Starting at the line that contains "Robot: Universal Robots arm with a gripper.", return every line through the end of the data exactly, without pictures.
*****
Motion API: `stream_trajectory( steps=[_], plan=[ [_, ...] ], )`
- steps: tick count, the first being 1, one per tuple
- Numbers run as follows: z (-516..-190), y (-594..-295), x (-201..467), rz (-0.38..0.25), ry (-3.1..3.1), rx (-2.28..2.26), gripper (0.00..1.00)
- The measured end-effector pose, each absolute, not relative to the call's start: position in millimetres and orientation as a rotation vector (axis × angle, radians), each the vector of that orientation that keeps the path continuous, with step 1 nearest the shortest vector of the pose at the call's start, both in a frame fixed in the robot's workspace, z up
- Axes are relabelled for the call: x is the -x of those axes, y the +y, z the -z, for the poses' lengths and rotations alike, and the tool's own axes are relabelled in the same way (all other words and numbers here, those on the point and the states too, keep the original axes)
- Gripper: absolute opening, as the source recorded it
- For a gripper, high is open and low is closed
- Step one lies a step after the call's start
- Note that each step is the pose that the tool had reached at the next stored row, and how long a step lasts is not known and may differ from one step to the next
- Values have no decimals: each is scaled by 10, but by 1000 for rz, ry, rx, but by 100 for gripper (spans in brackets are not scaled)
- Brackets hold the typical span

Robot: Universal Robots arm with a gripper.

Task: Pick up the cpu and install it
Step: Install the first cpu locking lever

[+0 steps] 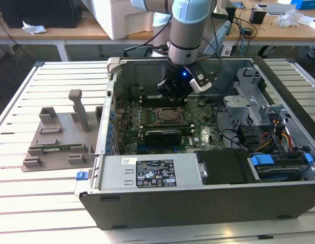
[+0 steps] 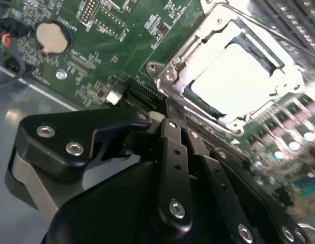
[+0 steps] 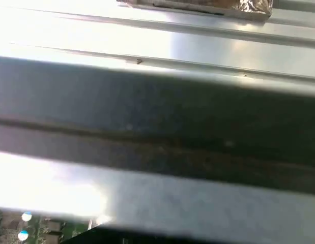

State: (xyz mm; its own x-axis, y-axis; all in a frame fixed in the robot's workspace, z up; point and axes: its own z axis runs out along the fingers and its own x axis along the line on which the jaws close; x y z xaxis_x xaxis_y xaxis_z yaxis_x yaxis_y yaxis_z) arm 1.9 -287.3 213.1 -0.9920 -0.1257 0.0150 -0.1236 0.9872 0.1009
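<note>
A pale slatted desk (image 1: 35,203) fills the foreground under even light — behind it runs a wooden worktop (image 1: 60,31) on white legs, strewn with cables (image 1: 244,25) and a white box (image 1: 124,18).

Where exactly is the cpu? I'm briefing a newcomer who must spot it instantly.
Find the open computer case and its green motherboard. At the board's middle sits a metal socket frame; the cpu lies inside it, a flat, shiny silver square, unlike the surrounding green circuitry.

"That board (image 2: 101,46) is green, right?"

"Green, with a shiny silver cpu (image 2: 233,76) in a silver frame (image 2: 170,66)."

"And the gripper (image 2: 170,119)?"

"Black, under a pale blue and silver arm (image 1: 188,25). The holder (image 1: 58,134) is grey, the case (image 1: 198,201) dark grey."
</note>
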Motion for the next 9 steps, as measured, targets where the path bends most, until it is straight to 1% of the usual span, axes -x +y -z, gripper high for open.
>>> stream_trajectory(
  steps=[1,2,4,7,8,9],
  plan=[
    [-2177,-2875,-19,128,-3112,-197,11],
    [-2190,-2892,-19,80,-3112,-197,11],
    [-2193,-2913,-18,31,-3111,-197,11],
    [-2195,-2963,-17,-66,-3106,-196,11],
    [-2199,-2998,-16,-83,-3105,-196,11],
    [-2227,-3007,-16,-83,-3105,-196,11]
  ],
)
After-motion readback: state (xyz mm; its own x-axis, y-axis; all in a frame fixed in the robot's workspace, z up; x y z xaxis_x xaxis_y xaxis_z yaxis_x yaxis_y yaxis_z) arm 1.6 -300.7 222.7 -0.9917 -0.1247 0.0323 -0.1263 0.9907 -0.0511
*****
**Result of the exercise:**
Robot: Universal Robots arm with a gripper.

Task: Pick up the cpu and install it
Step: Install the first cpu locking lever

[+0 steps] 
[+0 steps] 
[+0 steps] 

State: (xyz mm; its own x-axis, y-axis; all in a frame fixed in the robot's workspace, z up; point and axes: its own z axis runs out along the fingers and its own x axis along the line on which the jaws close; x y z xaxis_x xaxis_y xaxis_z yaxis_x yaxis_y yaxis_z) arm 1.9 -287.3 213.1 -0.9920 -0.1257 0.0150 -0.1236 0.9872 0.1009
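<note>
A pale slatted desk (image 1: 35,203) fills the foreground under even light — behind it runs a wooden worktop (image 1: 60,31) on white legs, strewn with cables (image 1: 244,25) and a white box (image 1: 124,18).

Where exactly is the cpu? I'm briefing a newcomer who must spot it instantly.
Find the open computer case and its green motherboard. At the board's middle sits a metal socket frame; the cpu lies inside it, a flat, shiny silver square, unlike the surrounding green circuitry.

"That board (image 2: 101,46) is green, right?"

"Green, with a shiny silver cpu (image 2: 233,76) in a silver frame (image 2: 170,66)."

"And the gripper (image 2: 170,119)?"

"Black, under a pale blue and silver arm (image 1: 188,25). The holder (image 1: 58,134) is grey, the case (image 1: 198,201) dark grey."
</note>
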Motion for the next 9 steps, as measured, targets where the path bends most, until it is straight to 1% of the usual span, axes -x +y -z, gripper high for open.
>>> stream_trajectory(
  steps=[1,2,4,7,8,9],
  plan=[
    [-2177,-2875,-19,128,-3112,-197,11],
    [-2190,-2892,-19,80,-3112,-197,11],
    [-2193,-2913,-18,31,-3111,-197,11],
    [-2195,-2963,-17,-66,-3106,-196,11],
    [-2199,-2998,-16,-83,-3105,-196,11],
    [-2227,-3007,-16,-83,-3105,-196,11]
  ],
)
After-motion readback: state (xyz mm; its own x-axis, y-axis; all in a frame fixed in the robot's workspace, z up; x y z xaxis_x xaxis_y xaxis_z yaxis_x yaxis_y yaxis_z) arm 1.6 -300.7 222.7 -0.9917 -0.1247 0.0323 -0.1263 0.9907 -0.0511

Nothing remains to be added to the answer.